There are a number of ways you can use solar energy in your house, and in addition to reducing your carbon footprint, you can also cut your energy bills by 50-70 percent. Solar panels made of photovoltaic cells convert the sunlight into energy that can be used around your house. They are easy to install and can be added to as your needs grow. The sun’s energy is converted to electricity through a modified grid system, which has a meter attached so that you can measure how much solar power you are using in comparison to conventional electricity, making it easy to see how much money you are saving. A typical photovoltaic cell can last up to 40 years with no maintenance other than a yearly clean.

So how can you benefit from solar power in your house? Solar energy has a wide range of practical and cost-cutting uses in a residential setting, as well as simply providing electricity including:

  • Solar pool heating systems heat pool water, thus extending the swimming season and eliminating pool heating costs. In the U.S., over 300,000 pools are heated by solar power.
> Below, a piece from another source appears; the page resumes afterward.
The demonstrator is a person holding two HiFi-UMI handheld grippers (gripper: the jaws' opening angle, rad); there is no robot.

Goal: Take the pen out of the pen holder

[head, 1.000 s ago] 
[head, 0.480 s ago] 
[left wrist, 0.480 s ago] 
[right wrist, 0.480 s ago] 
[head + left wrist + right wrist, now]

  • Solar water heaters, coupled with radiant panel flooring can replace existing conventional water heaters, dramatically reducing utility bills by up to 85 percent.

  • Solar power can provide additional heat to any heating system by using hot air panels or a “solar wall”. This adds heat to the building directly during hours of sunlight.

  • Solar power can be used to power high-efficiency water pumps which can be linked directly to PV cells. The water can store in tanks for use on cloudy days or at night.